Looking showroom-new, this Sapphire Blue 437 bhp 1969 Shelby Mustang is ready for its close-up - and its next historic race meeting. Under that famous bonnet, there’s a Ford Boss 302 V8 engine, ready to propel you towards the horizon, and hopefully the chequered flag. You won’t be firing up that rumbling power unit to go down to the shops, however, or indeed take a passenger - because despite external appearances this 1969 Shelby Mustang isn’t road legal and is very much a single seater. Better grab the crash helmet, then.

    

Key to the appeal of this pristine race-ready 1969 Shelby Mustang is its association with one of American motor racing’s most famous names. Carroll Shelby first made his mark in competition as a driver, winning among much else the 1959 Le Mans 24-hour race. After the small matter of creating the AC Cobra, Shelby went back to Le Mans as a constructor, developing the Ford GT40 that won in four successive years in the 1960s. This is the legend that worked with Ford to produce the Shelby Mustang series. Since this 1969 Shelby Mustang has been transformed into a rumbling racer, it’s front and centre in the spirit of Carroll Shelby himself.

Life wasn’t always easy for this 1969 Shelby Mustang, despite impeccable pedigree. First Californian owner bought it as a formidable road car, but shortly afterwards crashed his new sports coupé. Rescued from being crushed, the Shelby gained lightweight Maier fiberglass bodywork and a new V8. Out went every vestige of driver and passenger comfort and in came a roll cage and wide competition wheels. In its new guise, the car raced at events across southern California before more disaster struck: damage in a fire at a storage facility in 1982. But this 1969 Shelby Mustang has more lives than a cat, and another restoration was to follow.

Painstaking work produced the finished 1969 Shelby Mustang you see here. It wasn’t quick. Leading racing Mustang specialist Dave Mani sourced original parts and installed period-correct technology so that the 1969 Shelby Mustang was exactly as its name and year described. The goal, eventually achieved when the project was completed in 2012, was eligibility in the American Sportscar Vintage Racing Association Gold Medallion class. In short: this 1969 Shelby Mustang is ready to race, right now.

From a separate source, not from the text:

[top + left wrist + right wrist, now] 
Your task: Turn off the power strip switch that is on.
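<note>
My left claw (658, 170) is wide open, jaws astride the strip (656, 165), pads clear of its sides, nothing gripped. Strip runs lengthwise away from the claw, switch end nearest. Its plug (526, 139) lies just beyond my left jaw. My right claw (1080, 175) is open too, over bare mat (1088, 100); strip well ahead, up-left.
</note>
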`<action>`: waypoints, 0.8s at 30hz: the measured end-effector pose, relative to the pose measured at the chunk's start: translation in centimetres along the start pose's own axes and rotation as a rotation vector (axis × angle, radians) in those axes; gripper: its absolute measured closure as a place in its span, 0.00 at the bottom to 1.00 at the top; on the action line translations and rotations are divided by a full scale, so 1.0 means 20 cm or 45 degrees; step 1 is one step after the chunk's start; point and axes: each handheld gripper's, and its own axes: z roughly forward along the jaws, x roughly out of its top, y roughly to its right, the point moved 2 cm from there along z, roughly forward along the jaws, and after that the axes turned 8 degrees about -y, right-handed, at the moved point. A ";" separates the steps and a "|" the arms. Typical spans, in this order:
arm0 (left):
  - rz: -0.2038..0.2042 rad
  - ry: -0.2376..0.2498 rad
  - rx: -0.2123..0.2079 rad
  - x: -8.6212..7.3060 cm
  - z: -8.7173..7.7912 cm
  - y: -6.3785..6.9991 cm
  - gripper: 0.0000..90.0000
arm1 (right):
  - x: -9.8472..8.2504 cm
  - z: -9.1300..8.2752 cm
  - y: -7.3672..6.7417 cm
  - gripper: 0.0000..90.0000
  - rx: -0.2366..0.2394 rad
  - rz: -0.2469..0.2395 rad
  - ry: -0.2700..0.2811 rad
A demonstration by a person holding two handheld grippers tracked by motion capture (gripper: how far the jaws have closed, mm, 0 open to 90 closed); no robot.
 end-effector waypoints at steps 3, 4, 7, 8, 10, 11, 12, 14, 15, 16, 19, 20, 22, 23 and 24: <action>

Now the bad news: you’re a little late if you’d like this particular 1969 Shelby Mustang, with its stellar history, in your garage. Auctioneers RM Sotheby’s reported intense interest and the super-rare GT350 sold for £132,000. Time to start saving for the next one that comes up for sale? Good shout. Plus: let’s hope the new owner of this 1969 Shelby Mustang gives it the rip-roaring racing life it continues to need, rather than lock it away in an air-conditioned warehouse. Carroll Shelby wouldn’t have liked that at all.